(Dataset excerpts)
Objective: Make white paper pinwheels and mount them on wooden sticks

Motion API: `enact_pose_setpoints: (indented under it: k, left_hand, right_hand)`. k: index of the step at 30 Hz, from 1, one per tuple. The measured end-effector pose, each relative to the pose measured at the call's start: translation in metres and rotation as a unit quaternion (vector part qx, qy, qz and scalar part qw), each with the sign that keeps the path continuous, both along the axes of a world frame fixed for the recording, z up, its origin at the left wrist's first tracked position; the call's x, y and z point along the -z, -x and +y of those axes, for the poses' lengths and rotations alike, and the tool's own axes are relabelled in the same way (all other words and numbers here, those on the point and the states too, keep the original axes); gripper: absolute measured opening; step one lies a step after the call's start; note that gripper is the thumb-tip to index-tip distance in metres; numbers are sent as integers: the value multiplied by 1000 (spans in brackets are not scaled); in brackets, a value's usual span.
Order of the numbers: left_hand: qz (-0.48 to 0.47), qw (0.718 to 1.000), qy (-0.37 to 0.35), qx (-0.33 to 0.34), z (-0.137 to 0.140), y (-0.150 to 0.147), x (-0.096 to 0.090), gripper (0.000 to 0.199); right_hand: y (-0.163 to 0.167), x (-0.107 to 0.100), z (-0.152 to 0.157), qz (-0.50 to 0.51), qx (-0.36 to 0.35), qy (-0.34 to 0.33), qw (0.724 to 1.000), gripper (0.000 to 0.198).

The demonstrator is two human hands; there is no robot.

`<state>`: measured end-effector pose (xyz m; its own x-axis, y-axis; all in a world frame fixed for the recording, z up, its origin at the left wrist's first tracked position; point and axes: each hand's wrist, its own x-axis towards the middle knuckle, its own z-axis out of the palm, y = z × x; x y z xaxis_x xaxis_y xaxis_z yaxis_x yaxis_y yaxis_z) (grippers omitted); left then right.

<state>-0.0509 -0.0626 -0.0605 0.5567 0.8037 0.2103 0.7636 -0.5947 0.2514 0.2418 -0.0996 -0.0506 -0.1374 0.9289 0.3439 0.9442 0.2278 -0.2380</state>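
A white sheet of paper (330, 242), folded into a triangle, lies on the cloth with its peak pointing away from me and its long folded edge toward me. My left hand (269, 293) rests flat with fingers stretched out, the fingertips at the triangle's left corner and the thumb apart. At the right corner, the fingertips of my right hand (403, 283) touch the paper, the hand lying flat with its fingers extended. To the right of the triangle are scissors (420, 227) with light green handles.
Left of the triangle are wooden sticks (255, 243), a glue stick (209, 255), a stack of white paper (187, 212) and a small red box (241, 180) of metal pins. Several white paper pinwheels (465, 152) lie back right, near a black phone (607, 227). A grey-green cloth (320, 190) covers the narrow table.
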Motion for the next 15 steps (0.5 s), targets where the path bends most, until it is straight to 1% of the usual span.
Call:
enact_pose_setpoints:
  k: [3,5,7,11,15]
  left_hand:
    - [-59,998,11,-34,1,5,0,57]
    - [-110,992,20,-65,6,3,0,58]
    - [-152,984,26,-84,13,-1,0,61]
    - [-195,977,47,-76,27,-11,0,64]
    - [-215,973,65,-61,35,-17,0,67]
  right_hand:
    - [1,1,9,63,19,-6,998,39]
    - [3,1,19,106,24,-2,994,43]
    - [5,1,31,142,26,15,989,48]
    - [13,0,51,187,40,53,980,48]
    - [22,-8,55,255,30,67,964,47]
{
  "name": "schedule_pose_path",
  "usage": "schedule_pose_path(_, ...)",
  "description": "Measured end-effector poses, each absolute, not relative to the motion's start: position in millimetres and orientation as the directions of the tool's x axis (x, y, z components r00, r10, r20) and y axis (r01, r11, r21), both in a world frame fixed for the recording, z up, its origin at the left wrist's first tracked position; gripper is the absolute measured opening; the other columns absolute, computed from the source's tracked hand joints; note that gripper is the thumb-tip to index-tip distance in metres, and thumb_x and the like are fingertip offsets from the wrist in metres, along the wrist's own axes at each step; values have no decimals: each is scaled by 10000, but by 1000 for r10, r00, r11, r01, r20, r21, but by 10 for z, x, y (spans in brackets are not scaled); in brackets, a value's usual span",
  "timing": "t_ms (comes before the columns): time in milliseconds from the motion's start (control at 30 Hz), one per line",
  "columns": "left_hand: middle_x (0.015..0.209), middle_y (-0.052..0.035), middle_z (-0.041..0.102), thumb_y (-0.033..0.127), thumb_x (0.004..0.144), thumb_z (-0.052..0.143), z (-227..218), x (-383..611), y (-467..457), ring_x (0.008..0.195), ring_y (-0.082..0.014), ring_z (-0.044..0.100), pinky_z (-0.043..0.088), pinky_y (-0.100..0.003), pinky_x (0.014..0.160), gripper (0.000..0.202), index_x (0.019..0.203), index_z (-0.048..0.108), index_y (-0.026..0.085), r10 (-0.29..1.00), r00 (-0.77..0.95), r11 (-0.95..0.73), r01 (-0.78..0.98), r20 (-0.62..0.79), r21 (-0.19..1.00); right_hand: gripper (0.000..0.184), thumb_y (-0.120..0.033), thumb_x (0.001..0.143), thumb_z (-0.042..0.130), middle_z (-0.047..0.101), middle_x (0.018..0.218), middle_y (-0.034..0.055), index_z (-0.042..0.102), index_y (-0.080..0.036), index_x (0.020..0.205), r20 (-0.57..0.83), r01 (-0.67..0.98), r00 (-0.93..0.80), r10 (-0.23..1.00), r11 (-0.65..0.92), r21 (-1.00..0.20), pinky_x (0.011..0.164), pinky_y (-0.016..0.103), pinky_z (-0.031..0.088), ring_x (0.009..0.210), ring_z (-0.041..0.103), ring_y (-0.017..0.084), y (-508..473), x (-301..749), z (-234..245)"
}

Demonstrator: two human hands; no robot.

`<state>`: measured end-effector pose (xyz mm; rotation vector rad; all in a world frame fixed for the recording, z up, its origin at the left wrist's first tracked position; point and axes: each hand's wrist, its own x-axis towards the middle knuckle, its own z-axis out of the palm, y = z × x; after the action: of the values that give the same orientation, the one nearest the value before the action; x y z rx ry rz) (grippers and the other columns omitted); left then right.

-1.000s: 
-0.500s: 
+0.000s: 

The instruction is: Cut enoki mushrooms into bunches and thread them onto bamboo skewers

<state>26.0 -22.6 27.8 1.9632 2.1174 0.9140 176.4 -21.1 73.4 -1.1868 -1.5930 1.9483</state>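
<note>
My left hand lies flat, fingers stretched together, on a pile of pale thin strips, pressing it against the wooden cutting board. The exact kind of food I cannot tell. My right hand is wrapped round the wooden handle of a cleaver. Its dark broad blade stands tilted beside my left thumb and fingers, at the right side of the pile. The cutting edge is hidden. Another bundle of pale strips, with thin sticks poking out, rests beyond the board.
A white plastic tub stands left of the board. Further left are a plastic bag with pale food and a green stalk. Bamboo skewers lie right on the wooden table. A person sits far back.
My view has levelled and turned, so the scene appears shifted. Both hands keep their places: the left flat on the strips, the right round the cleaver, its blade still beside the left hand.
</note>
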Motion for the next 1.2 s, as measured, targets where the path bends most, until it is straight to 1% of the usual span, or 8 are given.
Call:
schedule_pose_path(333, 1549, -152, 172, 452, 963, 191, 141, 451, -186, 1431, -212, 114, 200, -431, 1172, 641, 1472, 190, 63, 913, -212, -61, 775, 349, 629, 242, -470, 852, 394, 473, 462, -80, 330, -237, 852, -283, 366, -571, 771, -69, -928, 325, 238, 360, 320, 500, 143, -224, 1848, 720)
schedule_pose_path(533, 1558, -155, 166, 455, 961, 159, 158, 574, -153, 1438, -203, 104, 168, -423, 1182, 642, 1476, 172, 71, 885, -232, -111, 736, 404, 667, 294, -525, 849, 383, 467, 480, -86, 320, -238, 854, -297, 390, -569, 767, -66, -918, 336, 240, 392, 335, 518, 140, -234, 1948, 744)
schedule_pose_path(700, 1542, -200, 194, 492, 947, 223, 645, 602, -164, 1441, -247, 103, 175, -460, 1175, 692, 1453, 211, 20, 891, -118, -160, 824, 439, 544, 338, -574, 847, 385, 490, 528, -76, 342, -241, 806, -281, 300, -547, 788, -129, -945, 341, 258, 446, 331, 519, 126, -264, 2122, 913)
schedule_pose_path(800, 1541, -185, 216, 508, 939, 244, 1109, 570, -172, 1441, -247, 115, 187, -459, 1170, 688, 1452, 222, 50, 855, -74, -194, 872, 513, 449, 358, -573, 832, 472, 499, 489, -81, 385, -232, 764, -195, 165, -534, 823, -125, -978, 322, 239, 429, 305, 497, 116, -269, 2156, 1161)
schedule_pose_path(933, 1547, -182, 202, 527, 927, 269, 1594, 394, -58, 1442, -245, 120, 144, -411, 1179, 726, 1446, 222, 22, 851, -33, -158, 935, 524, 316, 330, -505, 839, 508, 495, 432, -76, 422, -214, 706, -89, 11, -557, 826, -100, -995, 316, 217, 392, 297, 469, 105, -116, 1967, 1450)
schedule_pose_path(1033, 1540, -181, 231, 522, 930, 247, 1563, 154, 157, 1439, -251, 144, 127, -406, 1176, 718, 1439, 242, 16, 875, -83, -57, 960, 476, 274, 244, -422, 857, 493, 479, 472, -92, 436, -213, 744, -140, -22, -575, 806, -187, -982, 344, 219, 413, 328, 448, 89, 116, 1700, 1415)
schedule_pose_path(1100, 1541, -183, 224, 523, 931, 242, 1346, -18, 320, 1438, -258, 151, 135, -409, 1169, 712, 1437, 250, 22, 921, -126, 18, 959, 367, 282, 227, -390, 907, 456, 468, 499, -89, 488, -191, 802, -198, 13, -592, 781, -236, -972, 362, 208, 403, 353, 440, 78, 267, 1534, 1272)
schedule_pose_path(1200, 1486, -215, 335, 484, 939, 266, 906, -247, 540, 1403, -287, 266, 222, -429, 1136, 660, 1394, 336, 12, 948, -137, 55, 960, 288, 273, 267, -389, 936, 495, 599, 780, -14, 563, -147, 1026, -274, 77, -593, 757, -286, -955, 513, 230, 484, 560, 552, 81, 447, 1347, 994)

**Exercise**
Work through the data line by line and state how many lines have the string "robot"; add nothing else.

**Answer box**
2